Колин словно выдержал свой последний бой в этом доме: он почувствовал, как все это отдаляется от него — младший брат, сидящий за столом, мать, которая выпрямилась, отвернулась, пошла с ведром во двор.
— Я принесу, мама, — сказал Ричард.
Он подумал, что мог бы сейчас уйти отсюда, уйти навсегда, но продолжал стоять и смотреть на клубящийся в очаге дым.
Во дворе брат шуршал углем. Мать вернулась на кухню.
— Надеюсь, что ты с ней порвешь, — сказала она.
— Нет, — сказал он. — С какой стати.
Некоторое время мать молчала.
— А что ты будешь делать, — сказала она наконец, — когда он снова явится? По всей улице было слышно, как он кричал. Что подумает Ричард? Как это на него повлияет?
— Да никак, — сказал он. — Почему, собственно?
— Он же тебя примером считает, — сказала она. — И Стив тоже.
— И Стив?
— По-моему, да, как бы дурно ты с ним ни обходился.
И по странному совпадению, словно в доказательство ее слов, со двора донеслось веселое посвистывание, а затем Стив окликнул младшего брата, который поднялся на крыльцо с углем:
— Как делишки, Дик?
Потом, стоя на пороге освещенной кухни, он бодро обвел их взглядом и добавил все еще весело:
— Здравствуй, мама. Что у вас тут такое?
30
Когда он рассказал Элизабет о приходе ее мужа, она обеспокоилась, но, пришло ему в голову, главным образом из-за того, как отнесся к случившемуся он.
— Неужели тебя это нисколько не тревожит? — сказала она, а потом добавила: — И что подумала твоя мать!
Он засмеялся.
— Почему тебя вдруг стала заботить моя мать? — сказал он. — Мне казалось, что уж это тебя никак не беспокоит.

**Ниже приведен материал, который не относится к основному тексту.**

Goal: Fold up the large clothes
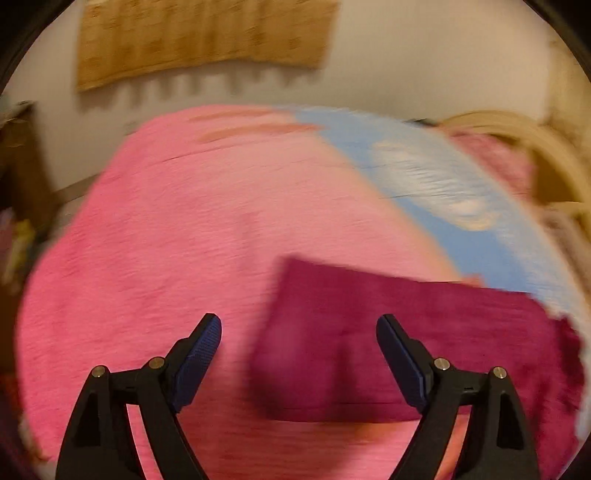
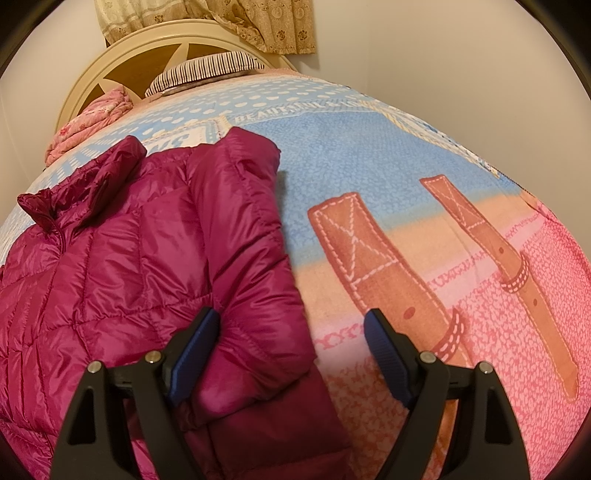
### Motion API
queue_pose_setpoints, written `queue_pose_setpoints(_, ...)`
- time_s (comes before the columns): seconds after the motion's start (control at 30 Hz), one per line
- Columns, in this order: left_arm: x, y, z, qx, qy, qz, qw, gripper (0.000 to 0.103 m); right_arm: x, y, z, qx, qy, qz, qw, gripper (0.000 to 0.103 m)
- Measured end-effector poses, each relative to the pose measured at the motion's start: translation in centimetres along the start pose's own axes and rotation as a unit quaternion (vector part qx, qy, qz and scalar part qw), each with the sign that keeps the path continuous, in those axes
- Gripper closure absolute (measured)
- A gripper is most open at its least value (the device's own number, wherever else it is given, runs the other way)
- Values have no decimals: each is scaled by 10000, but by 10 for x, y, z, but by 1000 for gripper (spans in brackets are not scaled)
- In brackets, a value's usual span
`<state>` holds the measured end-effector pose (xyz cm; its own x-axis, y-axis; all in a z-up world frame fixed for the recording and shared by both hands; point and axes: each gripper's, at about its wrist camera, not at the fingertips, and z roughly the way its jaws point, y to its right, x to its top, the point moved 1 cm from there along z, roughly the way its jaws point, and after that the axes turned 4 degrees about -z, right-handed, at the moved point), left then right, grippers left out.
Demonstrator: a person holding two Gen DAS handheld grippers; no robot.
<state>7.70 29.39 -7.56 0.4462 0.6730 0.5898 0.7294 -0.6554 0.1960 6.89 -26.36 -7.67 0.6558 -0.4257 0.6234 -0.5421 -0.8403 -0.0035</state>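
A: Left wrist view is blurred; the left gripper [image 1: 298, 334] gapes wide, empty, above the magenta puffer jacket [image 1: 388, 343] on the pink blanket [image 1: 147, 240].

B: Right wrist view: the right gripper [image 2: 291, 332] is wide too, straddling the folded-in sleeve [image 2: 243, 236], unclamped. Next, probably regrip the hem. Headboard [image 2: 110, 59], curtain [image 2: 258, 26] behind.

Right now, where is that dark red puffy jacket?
The jacket lies on the bed's printed blanket, filling the left half of the right wrist view, its collar toward the headboard; a folded-over sleeve sits between the open right gripper jaws.
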Motion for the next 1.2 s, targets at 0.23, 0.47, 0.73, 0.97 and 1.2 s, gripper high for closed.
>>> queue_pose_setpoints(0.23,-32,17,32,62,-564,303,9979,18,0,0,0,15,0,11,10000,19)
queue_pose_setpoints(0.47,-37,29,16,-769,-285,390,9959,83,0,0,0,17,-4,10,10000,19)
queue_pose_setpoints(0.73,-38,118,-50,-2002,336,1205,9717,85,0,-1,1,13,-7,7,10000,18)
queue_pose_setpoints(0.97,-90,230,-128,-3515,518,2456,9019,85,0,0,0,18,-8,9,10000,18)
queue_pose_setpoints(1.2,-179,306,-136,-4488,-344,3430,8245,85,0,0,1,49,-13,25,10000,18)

— Не знаю, — сказала она. — Она, по-видимому, незаурядная женщина. Не могу себе представить, как она выдерживает такую жизнь, как она ее выдерживала. Грустно, что теперь уж мне нельзя с ней познакомиться.
— Отчего же? Поедем, раз так. Не стоит принимать ее запрет столь буквально.
— Нет, — сказала она. — Я не хочу насильно ей этого навязывать.